For the UAE, this diplomatic initiative with India and Pakistan puts another feather in its soft-power cap after the agreement of the Abraham Accords with Israel, and it offers another positive deflection point from its controversial military interventions in Libya and Yemen. This Emirati venture also helps to impress upon Washington the UAE’s significance as a regional partner in securing important U.S. foreign policy goals that ensure a stable and secure South Asia.
Meanwhile, Afghanistan remains a key regional flashpoint for the UAE. Despite its efforts and once holding a meeting between the United States and the Taliban arranged by Pakistan, the UAE has not been able to exercise the same level of influence or political relevance as it has exerted most notably in the Yemen conflict. This has been mainly due to the insistence of Abu Dhabi and Riyadh for the inclusion of Afghan government representatives in the U.S.-Taliban talks, which the Taliban refused and instead turned to dialogue with the United States in Qatar. The Afghan peace process has therefore remained a purview of Qatar and the new location for intra-Afghan dialogue will be Turkey, another regional rival for the UAE.
The Afghan end game and eventual withdrawal of U.S. troops could have implications for not only the immediate Afghan neighborhood but also the Gulf countries. The formation of a new interim government would lead to the departure of the current Afghan government and its figureheads, who have been the principal points of contact for Abu Dhabi and Riyadh. Such a development alongside the emergence of a Taliban-dominated political order in Afghanistan could be prone to openings for both Iran and political Islamists of various strands while Riyadh and Abu Dhabi will have lost their traditional influence. This will essentially mean that all the Emirati contributions toward the development and stabilization of Afghanistan since 9/11 as a U.S. coalition partner will have come to naught. Being left out of the current Afghan political process could also affect perceptions about the UAE’s efforts to establish itself as an indispensable player for mediating or otherwise shaping South Asia developments, both within the region and in Washington. Nonetheless, rehabilitating political and economic engagement with Pakistan and increasing engagement with various Afghan stakeholders can provide the UAE with some leverage on the Afghan file, enhancing its relevance for this conflict as well.
The changes within the South Asian political chess board are representative of the evolving strategic calculus of both India and Pakistan while also putting on display a greater Chinese impact on regional security dynamics.

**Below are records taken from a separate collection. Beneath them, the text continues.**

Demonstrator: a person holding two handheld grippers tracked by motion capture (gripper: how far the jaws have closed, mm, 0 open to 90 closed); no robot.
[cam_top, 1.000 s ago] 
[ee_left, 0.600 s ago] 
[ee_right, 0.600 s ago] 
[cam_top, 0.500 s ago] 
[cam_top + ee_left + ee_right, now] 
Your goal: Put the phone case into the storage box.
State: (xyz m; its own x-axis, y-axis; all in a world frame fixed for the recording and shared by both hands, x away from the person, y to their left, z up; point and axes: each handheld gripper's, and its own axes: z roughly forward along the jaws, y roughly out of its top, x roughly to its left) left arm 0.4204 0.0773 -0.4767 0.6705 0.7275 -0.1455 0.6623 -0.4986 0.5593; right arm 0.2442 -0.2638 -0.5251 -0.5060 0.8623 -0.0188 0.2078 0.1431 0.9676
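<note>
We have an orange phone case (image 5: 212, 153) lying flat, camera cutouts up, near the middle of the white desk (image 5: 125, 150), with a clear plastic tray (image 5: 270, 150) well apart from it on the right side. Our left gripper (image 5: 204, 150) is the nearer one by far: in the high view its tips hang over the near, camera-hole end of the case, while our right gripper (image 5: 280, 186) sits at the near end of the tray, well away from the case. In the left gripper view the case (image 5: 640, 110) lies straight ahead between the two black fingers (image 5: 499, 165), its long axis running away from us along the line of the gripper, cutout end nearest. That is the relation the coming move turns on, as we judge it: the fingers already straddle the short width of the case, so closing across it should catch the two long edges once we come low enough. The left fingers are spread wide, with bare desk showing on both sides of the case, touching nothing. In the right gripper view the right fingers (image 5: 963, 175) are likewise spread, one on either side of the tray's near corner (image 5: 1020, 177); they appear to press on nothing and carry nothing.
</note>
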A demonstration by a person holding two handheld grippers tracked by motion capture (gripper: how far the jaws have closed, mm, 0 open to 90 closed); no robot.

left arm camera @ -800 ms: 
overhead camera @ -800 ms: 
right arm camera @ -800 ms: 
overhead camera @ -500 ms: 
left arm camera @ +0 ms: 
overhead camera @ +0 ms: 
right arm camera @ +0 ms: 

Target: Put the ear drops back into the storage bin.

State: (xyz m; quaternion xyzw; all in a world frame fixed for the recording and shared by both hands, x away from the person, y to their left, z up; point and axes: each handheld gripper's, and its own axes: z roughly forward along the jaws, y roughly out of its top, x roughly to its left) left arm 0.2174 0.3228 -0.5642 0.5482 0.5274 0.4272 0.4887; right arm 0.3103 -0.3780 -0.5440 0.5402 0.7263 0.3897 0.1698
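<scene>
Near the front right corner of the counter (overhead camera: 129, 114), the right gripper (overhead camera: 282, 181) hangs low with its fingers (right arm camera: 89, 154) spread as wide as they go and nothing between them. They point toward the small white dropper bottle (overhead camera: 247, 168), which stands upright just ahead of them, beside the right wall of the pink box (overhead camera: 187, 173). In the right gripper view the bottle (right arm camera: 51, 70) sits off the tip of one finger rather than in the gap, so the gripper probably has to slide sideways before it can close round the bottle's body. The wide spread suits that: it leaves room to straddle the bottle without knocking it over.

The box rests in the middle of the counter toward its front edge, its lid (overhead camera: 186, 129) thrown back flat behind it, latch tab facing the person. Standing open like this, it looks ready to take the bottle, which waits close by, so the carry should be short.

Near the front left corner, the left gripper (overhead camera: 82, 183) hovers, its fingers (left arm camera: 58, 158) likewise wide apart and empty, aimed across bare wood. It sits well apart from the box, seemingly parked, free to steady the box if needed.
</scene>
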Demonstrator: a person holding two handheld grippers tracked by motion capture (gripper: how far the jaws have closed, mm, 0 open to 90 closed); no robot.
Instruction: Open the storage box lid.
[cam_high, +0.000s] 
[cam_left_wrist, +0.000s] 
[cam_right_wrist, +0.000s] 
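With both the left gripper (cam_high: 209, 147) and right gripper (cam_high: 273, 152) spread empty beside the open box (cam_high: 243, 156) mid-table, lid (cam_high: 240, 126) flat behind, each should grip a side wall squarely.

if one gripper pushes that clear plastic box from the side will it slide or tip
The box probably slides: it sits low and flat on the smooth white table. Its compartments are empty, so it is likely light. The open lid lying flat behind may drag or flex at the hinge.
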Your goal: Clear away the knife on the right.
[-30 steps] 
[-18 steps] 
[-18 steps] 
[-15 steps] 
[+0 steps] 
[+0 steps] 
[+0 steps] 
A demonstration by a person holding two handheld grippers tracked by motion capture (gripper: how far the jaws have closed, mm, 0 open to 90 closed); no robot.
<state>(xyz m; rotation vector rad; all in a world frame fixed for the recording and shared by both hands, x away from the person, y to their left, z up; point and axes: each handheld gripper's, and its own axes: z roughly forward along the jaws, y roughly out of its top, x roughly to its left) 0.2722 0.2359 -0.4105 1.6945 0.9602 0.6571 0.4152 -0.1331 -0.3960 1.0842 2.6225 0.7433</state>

Whether these developments point to a structural change in the political contours of South Asia or to just another chapter in a long story of regional jockeying for influence and strategic advantage, the UAE is almost certain to continue to exert political and economic efforts, in pursuit of its own ambitions for influence and relevance, to play a long-term role in promoting peace and stability in South Asia.